# WHAT YOU SHOULD DO:
Stop after the line holding "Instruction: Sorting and". Repeat exactly every line before it in the records below, that line too, and leave out the pictures.

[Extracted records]
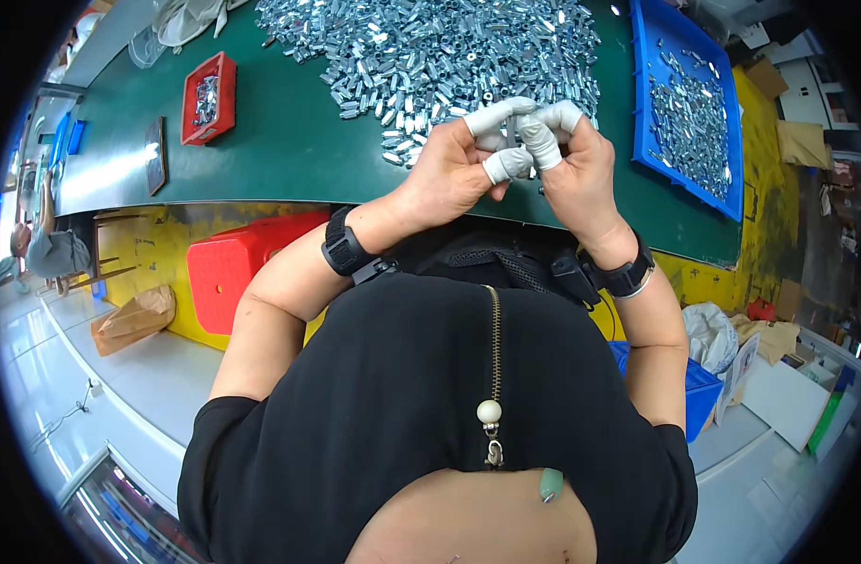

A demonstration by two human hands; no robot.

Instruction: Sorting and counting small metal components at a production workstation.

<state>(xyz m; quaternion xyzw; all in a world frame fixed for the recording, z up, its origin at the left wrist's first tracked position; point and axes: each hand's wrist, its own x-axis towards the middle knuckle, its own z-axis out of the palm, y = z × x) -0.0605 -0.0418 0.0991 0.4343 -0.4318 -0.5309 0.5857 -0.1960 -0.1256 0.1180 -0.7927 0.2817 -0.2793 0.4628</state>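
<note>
A big heap of small shiny metal hex pieces [421,56] covers the far middle of the green table [270,160]. Just in front of its near edge my two hands meet, with white finger cots on several fingertips. My left hand [458,164] is closed, thumb and fingers pinched around one small metal piece [512,132]. My right hand [581,169] is closed as well, its covered thumb and fingertips pressed at the same piece from the right. Most of that piece is hidden by the fingertips.
A blue tray [641,103] of similar metal pieces lies at the right table edge. On the left are a small red bin [226,99] with some pieces and a dark phone-like slab [157,157]. A red stool [223,277] stands below the table; a person [54,249] is far left.
</note>
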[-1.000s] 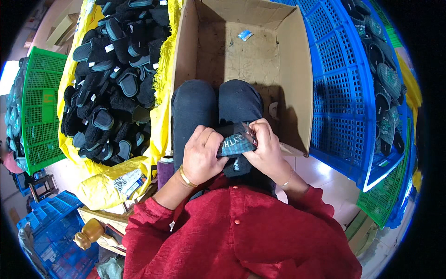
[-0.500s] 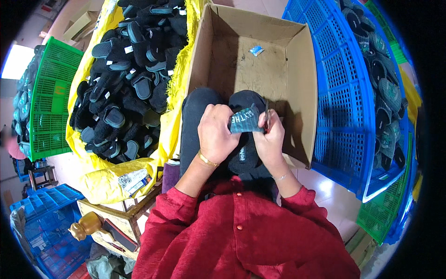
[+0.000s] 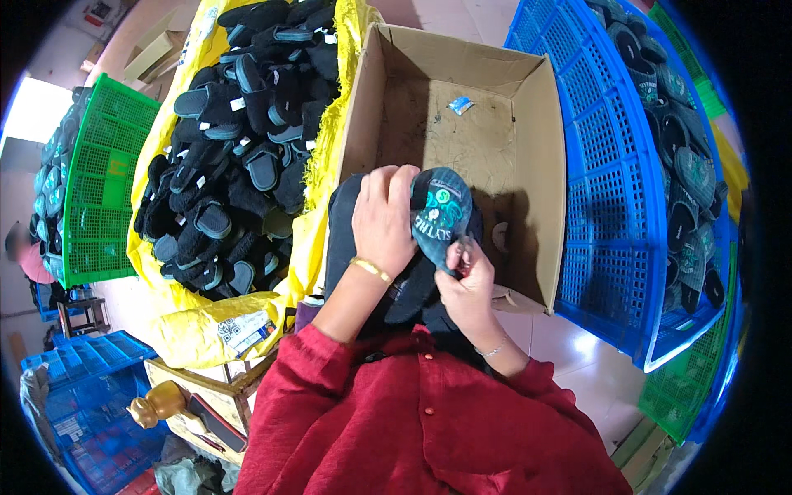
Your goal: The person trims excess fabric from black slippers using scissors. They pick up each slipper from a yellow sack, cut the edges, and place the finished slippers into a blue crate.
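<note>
The left hand gripped a slipper; the right hand pinched its edge, apparently working there; the next move called for steadiness.

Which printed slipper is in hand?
The dark slipper in the left hand, right hand at its edge; other printed slippers are piled far left and right.

A pale, glossy tiled floor reflects a white patch of glare at right. Far left, a bright white rectangle, possibly a window, glows beyond a small dark stand. Lower left is a worn, light-wood, box-like table.
</note>
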Motion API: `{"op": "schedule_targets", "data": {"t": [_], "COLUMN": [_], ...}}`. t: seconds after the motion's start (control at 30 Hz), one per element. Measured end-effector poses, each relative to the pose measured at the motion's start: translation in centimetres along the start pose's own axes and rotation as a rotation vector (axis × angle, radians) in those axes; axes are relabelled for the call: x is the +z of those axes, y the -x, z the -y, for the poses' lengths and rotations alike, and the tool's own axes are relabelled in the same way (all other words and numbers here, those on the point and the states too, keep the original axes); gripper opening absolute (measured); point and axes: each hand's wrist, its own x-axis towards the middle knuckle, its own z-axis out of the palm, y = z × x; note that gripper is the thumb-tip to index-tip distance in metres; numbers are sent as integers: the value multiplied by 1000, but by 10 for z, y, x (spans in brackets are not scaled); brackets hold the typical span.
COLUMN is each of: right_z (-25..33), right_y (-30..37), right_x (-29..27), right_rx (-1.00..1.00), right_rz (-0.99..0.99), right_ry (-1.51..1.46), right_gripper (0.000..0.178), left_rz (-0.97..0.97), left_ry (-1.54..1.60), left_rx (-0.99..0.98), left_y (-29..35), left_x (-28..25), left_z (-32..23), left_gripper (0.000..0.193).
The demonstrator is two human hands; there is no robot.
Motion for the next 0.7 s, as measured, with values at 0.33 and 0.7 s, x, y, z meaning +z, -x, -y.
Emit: {"op": "schedule_targets", "data": {"t": [0.33,0.7], "right_z": [31,3], "right_y": [15,-14], "right_x": [-35,-46], "right_rx": [201,316], "right_rz": [170,160], "right_ry": [-291,129], "right_gripper": [8,31], "left_rz": [28,194], "left_ry": [12,2], "left_rx": [245,351], "left_y": [22,61], "left_x": [-24,-49], "left_z": [11,2], "left_gripper": [18,20]}}
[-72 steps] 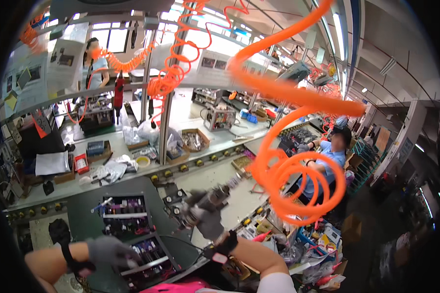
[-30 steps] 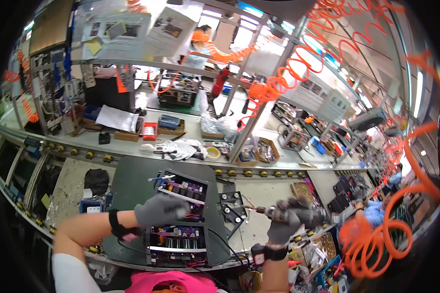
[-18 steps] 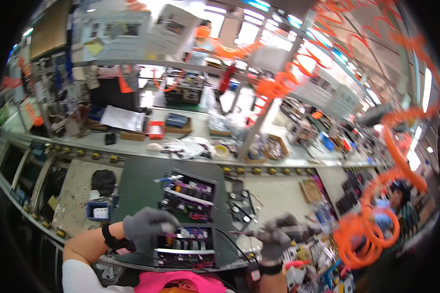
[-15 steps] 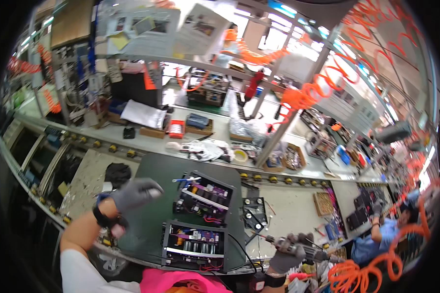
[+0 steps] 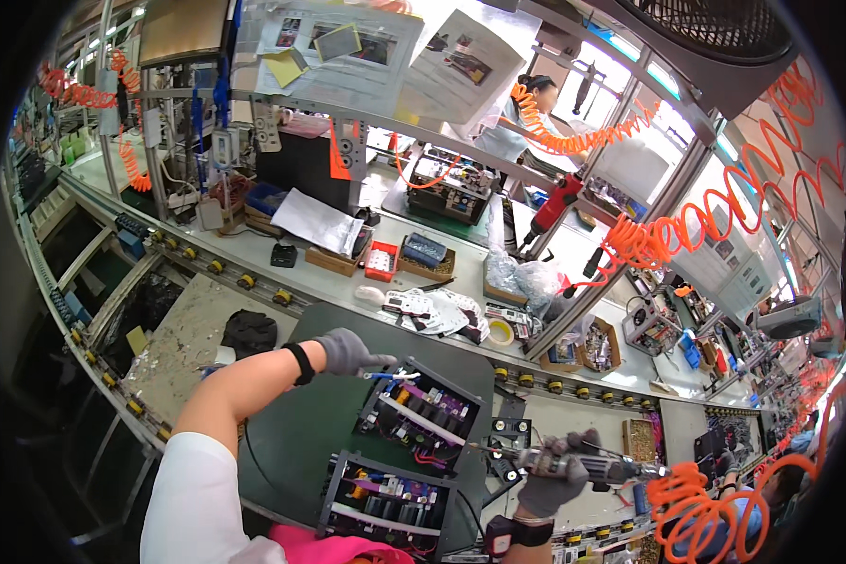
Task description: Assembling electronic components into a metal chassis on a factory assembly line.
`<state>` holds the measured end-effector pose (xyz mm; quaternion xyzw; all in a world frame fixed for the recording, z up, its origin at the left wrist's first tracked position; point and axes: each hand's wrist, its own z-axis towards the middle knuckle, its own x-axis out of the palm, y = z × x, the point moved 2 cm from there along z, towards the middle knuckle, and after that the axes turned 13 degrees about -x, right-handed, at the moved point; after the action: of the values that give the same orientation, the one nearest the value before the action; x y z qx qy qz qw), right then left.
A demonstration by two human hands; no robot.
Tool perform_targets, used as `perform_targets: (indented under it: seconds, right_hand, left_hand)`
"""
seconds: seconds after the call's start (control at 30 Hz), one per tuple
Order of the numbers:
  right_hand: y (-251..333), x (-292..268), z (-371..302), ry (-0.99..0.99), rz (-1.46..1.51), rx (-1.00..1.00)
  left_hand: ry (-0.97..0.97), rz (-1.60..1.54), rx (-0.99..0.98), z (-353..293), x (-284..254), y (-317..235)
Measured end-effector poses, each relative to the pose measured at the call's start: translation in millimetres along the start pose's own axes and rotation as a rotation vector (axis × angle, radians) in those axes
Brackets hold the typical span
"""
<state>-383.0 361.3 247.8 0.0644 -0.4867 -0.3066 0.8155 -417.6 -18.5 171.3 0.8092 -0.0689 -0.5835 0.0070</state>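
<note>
We count two open units [image 5: 423,414] on one green board [image 5: 301,432], and one driver [image 5: 606,468] (orange coiled hose [image 5: 675,484] behind). Both units are black-framed, with purple parts. Our right hand [image 5: 553,487] grips the driver beside them; our left hand [image 5: 345,352], near blue-and-white leads [image 5: 395,376], has a grip we cannot tell.

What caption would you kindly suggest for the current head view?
Gloved right grip holding a handheld driver, left grip near the farther of two open electronics units.
</note>
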Motion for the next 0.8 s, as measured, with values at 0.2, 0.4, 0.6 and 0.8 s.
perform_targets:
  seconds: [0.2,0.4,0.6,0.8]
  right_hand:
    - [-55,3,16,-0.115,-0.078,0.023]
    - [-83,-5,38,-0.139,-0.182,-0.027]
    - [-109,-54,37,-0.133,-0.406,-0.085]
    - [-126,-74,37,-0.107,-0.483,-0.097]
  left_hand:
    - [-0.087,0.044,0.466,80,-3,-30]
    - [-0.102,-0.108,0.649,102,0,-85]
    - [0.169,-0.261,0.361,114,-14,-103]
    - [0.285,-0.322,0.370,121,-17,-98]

# SOLVED EXERCISE:
A demonstration by two human hands; no robot.

Instruction: Sorting and counting small metal components at a production workstation.

The required output has now been supplied.